Era uma terça-feira comum, daquelas em que tudo parecia tranquilo. As crianças estavam na sala, jogando videogame e discutindo de quem era a vez.
Eu estava na cozinha preparando espaguete — uma refeição simples, que eu conseguia fazer no piloto automático, mas que sempre trazia conforto para os meninos. David, meu marido, tinha ligado mais cedo dizendo que chegaria tarde, como de costume, por causa de horas extras. Já estava acostumada com suas longas jornadas, embora sentisse sua falta. Mas aquela noite seria diferente.

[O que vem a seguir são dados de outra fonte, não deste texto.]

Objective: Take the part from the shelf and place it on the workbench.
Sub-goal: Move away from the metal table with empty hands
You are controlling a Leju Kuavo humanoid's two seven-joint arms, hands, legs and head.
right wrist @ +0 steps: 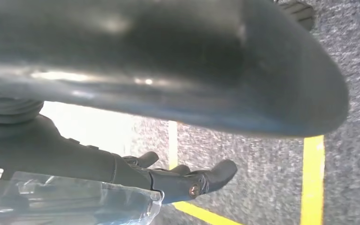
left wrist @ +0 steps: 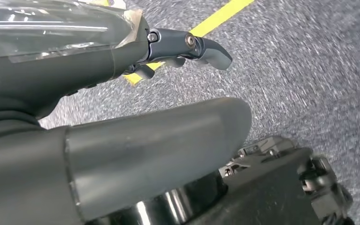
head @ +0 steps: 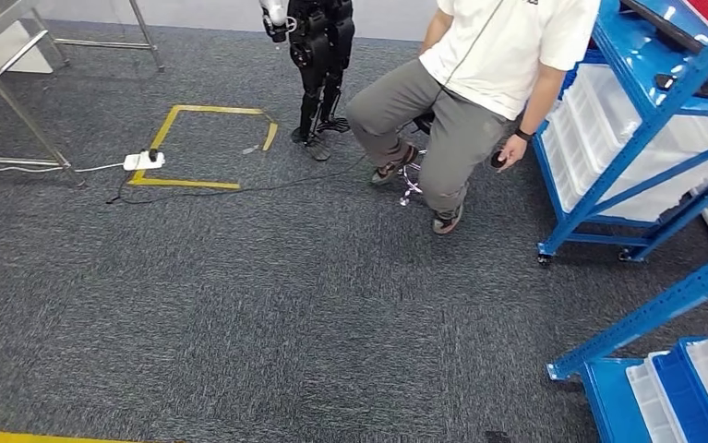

Quando a porta da frente bateu, levantei o olhar, esperando o sorriso cansado de sempre. Em vez disso, David entrou com uma expressão tensa, quase assustada. Não cumprimentou as crianças nem a mim. Largou a pasta no sofá e subiu as escadas sem uma palavra.

“David?” chamei, me aproximando. “O que está acontecendo?”

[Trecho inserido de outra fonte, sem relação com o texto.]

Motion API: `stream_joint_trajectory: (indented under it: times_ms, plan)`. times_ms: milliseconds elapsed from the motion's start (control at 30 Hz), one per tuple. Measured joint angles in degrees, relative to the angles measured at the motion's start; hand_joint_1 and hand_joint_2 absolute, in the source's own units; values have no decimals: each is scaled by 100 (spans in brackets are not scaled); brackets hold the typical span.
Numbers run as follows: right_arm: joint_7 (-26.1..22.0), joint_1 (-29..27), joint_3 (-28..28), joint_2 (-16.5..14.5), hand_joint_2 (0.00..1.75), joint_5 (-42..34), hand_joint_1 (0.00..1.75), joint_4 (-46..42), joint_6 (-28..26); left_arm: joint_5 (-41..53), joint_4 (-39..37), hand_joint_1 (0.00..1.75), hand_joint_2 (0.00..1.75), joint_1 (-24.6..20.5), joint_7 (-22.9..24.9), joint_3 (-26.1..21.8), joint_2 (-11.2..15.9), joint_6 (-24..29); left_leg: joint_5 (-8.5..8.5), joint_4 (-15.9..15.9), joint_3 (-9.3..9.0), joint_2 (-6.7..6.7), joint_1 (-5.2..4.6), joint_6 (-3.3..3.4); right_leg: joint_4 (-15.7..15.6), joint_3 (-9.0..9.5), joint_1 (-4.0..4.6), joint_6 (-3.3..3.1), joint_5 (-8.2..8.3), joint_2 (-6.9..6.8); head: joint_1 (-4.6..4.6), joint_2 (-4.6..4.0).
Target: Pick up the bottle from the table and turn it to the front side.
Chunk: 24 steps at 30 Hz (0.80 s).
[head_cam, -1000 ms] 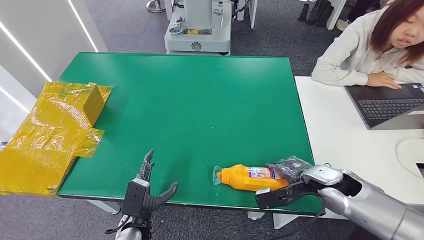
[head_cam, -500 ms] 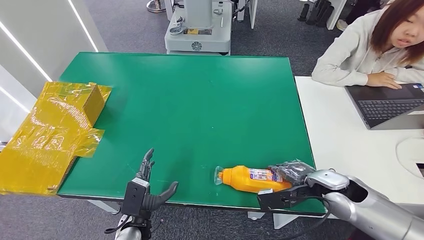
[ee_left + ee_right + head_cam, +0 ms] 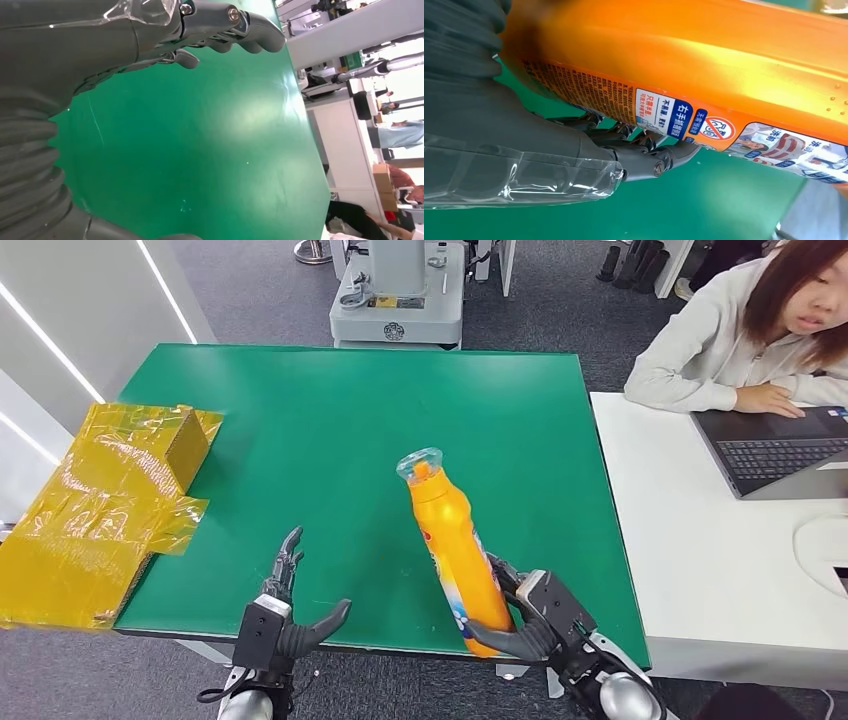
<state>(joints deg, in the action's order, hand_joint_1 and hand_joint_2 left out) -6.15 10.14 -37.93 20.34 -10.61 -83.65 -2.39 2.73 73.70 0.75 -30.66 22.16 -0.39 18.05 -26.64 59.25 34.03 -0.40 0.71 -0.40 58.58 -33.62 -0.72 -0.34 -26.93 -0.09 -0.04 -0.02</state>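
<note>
From the head view, the pick-up looks done: the right robot hand (image 3: 535, 625) grips the lower body of the orange bottle (image 3: 452, 545), which stands lifted and tilted, its clear-capped top leaning away from the robot over the green surface (image 3: 330, 440). What seems left is the turning itself, since a printed strip shows only along the bottle's lower edge here and I cannot tell which face points forward. The left robot hand (image 3: 285, 615) hovers at the near edge of the surface, well apart from the bottle, fingers spread and empty. A crumpled sheet of yellow film (image 3: 105, 505) hangs off the surface's edge, on the far side of the left robot hand from the bottle. Beyond the bottle stands a grey machine base (image 3: 398, 300); off to the right, a person in a pale sleeve (image 3: 700, 350) sits at a laptop (image 3: 780, 450) on a white desk (image 3: 690, 540).

The left wrist view shows that hand's fingers (image 3: 240, 30) apart above bare green surface.

The right wrist view shows dark fingers (image 3: 644, 150) wrapped under the bottle (image 3: 704, 65), just beside its label (image 3: 684, 117) of small print.
</note>
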Motion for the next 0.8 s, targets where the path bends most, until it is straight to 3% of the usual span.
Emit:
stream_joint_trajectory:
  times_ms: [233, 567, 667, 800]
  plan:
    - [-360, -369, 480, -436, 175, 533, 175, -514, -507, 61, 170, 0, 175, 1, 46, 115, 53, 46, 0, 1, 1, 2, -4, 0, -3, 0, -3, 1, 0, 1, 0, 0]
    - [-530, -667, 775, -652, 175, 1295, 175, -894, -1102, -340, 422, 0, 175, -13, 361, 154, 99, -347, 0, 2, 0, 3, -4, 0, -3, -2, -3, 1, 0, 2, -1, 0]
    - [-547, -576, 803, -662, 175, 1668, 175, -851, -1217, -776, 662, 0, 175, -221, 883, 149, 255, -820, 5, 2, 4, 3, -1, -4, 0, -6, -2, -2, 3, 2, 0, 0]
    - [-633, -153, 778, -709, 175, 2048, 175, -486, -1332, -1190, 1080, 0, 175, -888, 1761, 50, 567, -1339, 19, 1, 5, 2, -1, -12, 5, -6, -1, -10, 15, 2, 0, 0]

Ele se virou, rosto pálido, lábios comprimidos.
“Pegue as crianças. Façam as malas. Precisamos sair. Agora.”
Fiquei paralisada.
“Sair? Do que você está falando?” “Vocês precisam sair,” repetiu ele, firme. “Não vou mais continuar com isso. Não consigo viver essa mentira. Estou com outra pessoa. Quero o divórcio. Quero que você e os meninos saiam. Agora.”
As palavras caíram sobre mim como um soco. Dei um passo para trás, sentindo-me impotente.
“Como pôde fazer isso com a gente?” murmurei. “Desculpe, mas já tomei minha decisão. Vocês precisam fazer as malas hoje à noite.” Olhei para as crianças. Elas pararam de brincar, observando em silêncio. Sam, o mais velho, perguntou com voz insegura: “Mãe? O que está acontecendo?”
Engoli em seco e tentei manter a calma.
“Vai ficar tudo bem. Só precisamos conversar, certo?”
David interrompeu: “Acabou, Sarah. Você e os meninos precisam sair. Não vou mais continuar com isso.” Virei-me para eles, tentando ser forte. Sam estava chocado, Ben confuso, e Noah, o mais novo, apenas agarrava os irmãos, assustado. Não podia deixá-los sentir o mundo desmoronar assim.
“David,” disse, encontrando força na voz, “você não pode decidir isso sozinho. Esta é nossa casa.”
Ele não respondeu.
“Eu não quero machucá-los, mas é o que está acontecendo. Já decidi.” Eu sabia que não mudaria de ideia. Mas também sabia de uma coisa: não deixaríamos ele nos destruir sem lutar. Ajoelhei-me diante das crianças.
“Meninos, isso não é culpa de vocês. Mas nós vamos ficar aqui, juntos, e enfrentar tudo.”
Naquele momento, apesar do futuro incerto, senti certeza: enfrentaríamos tudo juntos.